Renal Question #35
The nurse is caring for a 32-year old client with a new diagnosis of polycystic kidney disease. The client states, “My mother had enlarged kidneys.” Which response by the nurse best explains the condition to the client?
- “Polycystic kidney disease runs in families and is an inherited disorder that may be passed from a parent(s) to the children.”
- “It was just a draw of the dice for your diagnosis and just a coincidence.”
- “You have an autosomal dominant with a mutated copy of the PKD1 or PKD2 gene or you have autosomal recessive pattern with two altered PKHD1 genes.”
- “Your mother should have had genetic counseling prior to having children.”

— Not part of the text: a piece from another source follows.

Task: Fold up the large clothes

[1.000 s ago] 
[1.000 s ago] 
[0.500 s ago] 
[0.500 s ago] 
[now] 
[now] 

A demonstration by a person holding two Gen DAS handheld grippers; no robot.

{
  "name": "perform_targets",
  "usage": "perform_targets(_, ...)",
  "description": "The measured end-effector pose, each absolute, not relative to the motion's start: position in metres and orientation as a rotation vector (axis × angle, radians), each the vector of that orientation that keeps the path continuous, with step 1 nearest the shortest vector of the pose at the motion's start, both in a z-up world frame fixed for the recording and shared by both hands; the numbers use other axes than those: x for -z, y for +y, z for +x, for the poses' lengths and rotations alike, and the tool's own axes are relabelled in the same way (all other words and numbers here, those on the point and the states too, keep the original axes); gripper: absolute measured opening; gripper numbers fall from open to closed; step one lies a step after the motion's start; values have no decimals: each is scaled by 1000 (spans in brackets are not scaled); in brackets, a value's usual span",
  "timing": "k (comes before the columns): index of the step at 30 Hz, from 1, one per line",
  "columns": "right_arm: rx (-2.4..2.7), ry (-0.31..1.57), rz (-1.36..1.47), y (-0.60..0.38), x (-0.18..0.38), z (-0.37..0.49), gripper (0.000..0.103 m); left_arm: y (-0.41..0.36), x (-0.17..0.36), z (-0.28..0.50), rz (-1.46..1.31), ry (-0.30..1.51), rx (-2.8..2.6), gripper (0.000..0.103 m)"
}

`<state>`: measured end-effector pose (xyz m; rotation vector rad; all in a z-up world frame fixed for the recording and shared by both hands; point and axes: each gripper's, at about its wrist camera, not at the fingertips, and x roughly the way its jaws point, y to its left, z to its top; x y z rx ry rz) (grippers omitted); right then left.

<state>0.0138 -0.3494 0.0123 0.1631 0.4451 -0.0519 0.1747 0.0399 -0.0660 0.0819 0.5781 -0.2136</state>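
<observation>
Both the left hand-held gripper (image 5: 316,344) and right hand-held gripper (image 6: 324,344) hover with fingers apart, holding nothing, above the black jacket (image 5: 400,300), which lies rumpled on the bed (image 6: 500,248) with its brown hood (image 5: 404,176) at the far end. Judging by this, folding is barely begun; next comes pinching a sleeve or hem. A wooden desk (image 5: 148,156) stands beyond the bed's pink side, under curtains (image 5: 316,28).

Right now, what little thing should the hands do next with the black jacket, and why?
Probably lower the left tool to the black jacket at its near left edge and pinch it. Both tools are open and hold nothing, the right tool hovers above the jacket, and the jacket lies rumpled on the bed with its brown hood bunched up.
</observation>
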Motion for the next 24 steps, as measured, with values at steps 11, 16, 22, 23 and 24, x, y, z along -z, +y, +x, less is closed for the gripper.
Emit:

The best choice is A. Either the gene is passed from a parent or both. If recessive, the parents are not affected but the children are affected. If dominant, then one or both parents will have the actual disease. If one has the condition, then there is a 50% chance of passing the condition to the children. In this situation, one out of two copies of the gene is altered for the person to develop the disease. In recessive conditions, both parents may possess the gene without having the condition but may have 25% chance of having a child with both copies, which will cause a severe form of polycystic kidney disease. Enlarged kidneys on exam may clue the health provider into ordering more imaging studies. It is not just coincidence to have the condition. Selection C is correct, but the language is not client centered and basis for therapeutic communication. Selection D is insensitive and judgmental since many times the condition is not diagnosed until 30 years of age, after many children are already born.